All of that pales in comparison to deaths by illness. Heart disease and cancer continue to be our first and second leading cause of death, but even those death rates per capita have steadily decreased. Improved diagnostics and treatment plus certain lifestyle decisions can significantly increase our chances of a healthy heart and reduce our chances of becoming a cancer victim. The advice has been some version of the same song for decades, with some modern additions: don't smoke, do eat a reasonably healthy diet, and do exercise something in addition to our thumbs.  

But there is one disease some of us have knowingly invited into our lives — and with devastating results. As of Feb. 22, 2022, the United States reported nearly 78 million confirmed cases of the COVID-19 virus with a truly stunning 933,000 deaths.  

That's more than all the combat deaths in all of our wars combined. It's more than 15 times the number of traffic deaths and homicides combined. It's more than the death toll of the infamous Spanish flu pandemic of 1918–20. Our average life expectancy at birth has actually decreased for the first time in decades. And we know most of it could have been prevented. 

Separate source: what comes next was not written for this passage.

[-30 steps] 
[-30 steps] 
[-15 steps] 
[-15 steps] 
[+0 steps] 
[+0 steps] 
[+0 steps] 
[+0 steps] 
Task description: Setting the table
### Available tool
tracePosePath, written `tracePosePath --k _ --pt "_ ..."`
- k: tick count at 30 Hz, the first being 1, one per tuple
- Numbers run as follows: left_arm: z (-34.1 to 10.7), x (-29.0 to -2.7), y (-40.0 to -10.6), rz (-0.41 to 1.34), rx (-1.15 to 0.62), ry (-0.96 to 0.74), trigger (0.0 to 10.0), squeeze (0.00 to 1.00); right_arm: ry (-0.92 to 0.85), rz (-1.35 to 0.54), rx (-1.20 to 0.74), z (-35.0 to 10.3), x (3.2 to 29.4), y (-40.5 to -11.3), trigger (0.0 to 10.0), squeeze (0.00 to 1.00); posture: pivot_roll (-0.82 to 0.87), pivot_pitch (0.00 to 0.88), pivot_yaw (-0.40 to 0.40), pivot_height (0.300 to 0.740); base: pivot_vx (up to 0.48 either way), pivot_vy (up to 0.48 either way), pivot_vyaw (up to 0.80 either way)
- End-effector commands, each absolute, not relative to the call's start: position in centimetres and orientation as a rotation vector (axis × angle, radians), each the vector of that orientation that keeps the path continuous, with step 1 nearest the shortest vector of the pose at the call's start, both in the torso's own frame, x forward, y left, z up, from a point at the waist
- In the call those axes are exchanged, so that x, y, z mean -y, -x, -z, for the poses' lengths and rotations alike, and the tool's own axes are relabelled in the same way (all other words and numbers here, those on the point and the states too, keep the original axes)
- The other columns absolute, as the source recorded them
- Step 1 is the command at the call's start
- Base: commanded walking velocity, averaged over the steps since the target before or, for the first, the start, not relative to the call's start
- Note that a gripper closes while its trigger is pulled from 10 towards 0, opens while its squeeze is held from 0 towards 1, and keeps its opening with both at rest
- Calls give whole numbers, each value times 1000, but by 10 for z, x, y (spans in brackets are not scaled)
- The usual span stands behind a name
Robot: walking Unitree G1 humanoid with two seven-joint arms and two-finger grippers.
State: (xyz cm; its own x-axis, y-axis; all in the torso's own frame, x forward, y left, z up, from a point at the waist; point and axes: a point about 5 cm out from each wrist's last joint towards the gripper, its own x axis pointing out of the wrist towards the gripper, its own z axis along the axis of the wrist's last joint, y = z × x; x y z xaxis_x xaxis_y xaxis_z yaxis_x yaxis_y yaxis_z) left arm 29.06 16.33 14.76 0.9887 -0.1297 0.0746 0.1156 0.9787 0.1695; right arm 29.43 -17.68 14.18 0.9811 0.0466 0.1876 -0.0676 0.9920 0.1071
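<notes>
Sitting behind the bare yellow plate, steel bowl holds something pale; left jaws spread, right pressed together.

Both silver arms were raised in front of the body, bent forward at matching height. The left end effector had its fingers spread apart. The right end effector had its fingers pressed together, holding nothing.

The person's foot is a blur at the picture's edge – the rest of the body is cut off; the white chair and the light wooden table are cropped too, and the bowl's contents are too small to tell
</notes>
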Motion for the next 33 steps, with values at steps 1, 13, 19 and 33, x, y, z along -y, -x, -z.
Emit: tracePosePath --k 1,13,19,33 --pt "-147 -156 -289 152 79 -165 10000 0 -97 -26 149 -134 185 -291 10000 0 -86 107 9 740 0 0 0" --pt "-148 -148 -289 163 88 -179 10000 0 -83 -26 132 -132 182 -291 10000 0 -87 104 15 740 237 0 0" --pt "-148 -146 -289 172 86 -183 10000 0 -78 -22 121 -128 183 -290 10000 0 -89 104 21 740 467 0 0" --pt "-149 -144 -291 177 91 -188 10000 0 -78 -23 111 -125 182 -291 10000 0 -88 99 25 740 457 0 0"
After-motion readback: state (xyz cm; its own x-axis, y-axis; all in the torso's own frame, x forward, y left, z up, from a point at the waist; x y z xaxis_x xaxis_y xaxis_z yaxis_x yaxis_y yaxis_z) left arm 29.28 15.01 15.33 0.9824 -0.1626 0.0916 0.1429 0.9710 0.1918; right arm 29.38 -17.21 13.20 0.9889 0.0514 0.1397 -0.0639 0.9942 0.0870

The first COVID-19 vaccine was available in December 2020 when the death toll was about 385,000. We knew soon enough that the vaccine would be effective in two doses. (We discovered the need for a booster shot later, after the Delta variant emerged.) 

Former President Donald Trump deserves full credit for unleashing the pharmaceutical companies to quickly develop a safe and effective vaccine. But he gets failing marks for constantly downplaying the severity of the virus and the spread of the pandemic, an approach that led directly to some of his supporters opposing three things we knew then, and still know, helped slow this contagion: masks, lockdowns, and vaccines.  

Had he become an overt cheerleader for the vaccines, which he and his family all received, it's likely his beloved base would have been more receptive. Instead, we ended up with a politicized response from some that has extended the lifespan of the bug and led to surge after surge. All of this opposition despite data that shows unvaccinated people are 14 times more likely to catch COVID-19 and die than those fully vaccinated. They are 20 times more likely to die than those fully vaccinated and boosted.

Those are facts; not theories. Still, only 61 percent of us are fully vaccinated and boosted. Given the opportunity to receive safe and effective protection against a deadly virus, more than a third of us have illogically decided we'd rather endanger ourselves, our families, and our friends.

We've made progress against death in several areas. But now some of us have invited it into our communities.